**Task item:**
Among the entries below, count the lines where the string "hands" occurs, and give only the number.

**** Data for the task ****

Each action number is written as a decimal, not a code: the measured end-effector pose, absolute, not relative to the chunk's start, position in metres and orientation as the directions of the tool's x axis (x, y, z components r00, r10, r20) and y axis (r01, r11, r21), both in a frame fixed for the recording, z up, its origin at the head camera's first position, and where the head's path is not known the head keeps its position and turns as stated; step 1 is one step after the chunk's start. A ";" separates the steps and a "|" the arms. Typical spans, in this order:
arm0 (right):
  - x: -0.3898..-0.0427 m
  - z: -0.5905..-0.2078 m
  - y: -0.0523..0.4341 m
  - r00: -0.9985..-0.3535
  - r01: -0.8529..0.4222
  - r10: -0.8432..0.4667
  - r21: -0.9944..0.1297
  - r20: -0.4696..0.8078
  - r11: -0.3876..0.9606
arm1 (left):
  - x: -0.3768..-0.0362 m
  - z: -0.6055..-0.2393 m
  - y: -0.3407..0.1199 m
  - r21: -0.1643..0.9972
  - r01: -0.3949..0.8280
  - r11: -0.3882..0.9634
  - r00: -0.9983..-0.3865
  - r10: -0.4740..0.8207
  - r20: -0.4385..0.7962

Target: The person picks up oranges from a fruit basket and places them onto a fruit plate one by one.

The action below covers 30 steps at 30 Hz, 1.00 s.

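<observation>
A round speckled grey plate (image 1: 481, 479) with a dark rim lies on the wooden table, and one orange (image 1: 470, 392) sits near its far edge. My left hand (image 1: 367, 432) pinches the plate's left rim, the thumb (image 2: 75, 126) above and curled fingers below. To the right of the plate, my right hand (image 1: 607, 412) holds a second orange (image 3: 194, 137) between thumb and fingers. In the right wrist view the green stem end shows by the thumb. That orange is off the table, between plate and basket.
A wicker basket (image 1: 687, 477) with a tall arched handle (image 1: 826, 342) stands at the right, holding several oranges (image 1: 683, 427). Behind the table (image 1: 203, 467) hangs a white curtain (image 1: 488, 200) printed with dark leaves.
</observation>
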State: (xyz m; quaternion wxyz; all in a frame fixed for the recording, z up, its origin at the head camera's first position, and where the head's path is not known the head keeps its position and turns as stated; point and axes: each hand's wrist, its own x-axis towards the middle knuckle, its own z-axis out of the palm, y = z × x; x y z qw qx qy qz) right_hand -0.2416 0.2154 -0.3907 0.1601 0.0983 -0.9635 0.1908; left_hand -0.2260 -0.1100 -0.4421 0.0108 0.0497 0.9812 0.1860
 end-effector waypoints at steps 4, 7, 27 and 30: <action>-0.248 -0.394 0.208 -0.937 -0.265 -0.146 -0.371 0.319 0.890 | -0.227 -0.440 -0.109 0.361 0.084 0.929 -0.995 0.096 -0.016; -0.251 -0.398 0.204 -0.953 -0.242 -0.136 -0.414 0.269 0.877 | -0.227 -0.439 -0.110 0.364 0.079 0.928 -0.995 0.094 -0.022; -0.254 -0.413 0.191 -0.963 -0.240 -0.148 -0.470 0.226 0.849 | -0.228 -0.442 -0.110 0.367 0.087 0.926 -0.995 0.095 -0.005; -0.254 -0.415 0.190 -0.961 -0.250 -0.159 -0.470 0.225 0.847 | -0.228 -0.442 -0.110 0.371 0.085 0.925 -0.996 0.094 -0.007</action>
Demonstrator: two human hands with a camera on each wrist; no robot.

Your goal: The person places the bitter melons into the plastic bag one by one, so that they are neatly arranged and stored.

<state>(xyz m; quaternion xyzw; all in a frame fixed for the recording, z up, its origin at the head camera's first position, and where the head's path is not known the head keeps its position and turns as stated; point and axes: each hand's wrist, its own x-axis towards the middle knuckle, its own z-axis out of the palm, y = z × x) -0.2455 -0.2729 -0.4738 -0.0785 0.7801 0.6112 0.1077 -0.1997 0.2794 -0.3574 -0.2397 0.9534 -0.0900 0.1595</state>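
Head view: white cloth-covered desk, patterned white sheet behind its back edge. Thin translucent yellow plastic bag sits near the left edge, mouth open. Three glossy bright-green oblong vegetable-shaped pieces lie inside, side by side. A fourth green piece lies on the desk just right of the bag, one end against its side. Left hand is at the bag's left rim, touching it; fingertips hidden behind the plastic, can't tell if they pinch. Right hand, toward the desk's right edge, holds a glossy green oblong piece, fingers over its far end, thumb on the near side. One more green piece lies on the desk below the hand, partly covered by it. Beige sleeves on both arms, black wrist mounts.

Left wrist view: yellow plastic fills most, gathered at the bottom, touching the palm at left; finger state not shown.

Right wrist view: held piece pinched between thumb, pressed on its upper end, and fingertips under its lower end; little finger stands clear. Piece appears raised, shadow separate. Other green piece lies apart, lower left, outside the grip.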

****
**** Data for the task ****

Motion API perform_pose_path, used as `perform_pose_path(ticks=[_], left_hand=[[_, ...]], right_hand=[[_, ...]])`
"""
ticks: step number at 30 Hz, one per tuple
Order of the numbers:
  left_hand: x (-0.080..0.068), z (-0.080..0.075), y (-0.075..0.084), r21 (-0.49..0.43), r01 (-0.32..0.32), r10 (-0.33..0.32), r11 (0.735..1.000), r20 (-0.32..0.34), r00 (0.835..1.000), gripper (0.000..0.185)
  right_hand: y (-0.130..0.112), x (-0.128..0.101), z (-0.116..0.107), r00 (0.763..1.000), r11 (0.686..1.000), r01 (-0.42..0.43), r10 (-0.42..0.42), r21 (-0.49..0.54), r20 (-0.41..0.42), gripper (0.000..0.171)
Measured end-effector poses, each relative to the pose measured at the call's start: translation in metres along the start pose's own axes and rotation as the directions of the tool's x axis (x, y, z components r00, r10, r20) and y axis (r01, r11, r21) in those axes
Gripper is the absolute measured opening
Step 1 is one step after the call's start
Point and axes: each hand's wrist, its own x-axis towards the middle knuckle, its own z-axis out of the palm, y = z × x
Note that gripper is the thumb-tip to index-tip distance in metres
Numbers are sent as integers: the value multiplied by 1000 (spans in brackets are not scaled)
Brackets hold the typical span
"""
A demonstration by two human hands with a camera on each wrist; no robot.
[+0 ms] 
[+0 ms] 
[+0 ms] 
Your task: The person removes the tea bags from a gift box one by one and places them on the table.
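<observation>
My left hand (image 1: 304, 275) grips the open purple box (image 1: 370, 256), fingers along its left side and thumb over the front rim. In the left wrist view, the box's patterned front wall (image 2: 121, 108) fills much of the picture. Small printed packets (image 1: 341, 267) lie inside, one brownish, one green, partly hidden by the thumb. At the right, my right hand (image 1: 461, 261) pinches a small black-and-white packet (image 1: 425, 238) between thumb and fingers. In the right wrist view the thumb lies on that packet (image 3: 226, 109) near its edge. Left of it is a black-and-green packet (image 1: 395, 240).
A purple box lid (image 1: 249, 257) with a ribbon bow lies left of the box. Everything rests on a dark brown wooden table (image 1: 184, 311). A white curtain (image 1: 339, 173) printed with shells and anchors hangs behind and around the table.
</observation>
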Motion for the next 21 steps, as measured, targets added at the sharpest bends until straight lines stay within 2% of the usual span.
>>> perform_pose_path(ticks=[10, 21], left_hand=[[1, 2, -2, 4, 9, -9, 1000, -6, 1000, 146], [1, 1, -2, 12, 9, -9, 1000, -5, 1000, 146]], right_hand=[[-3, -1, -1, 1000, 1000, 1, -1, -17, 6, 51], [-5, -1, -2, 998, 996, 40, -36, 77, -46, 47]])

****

**Response for this exercise:**
2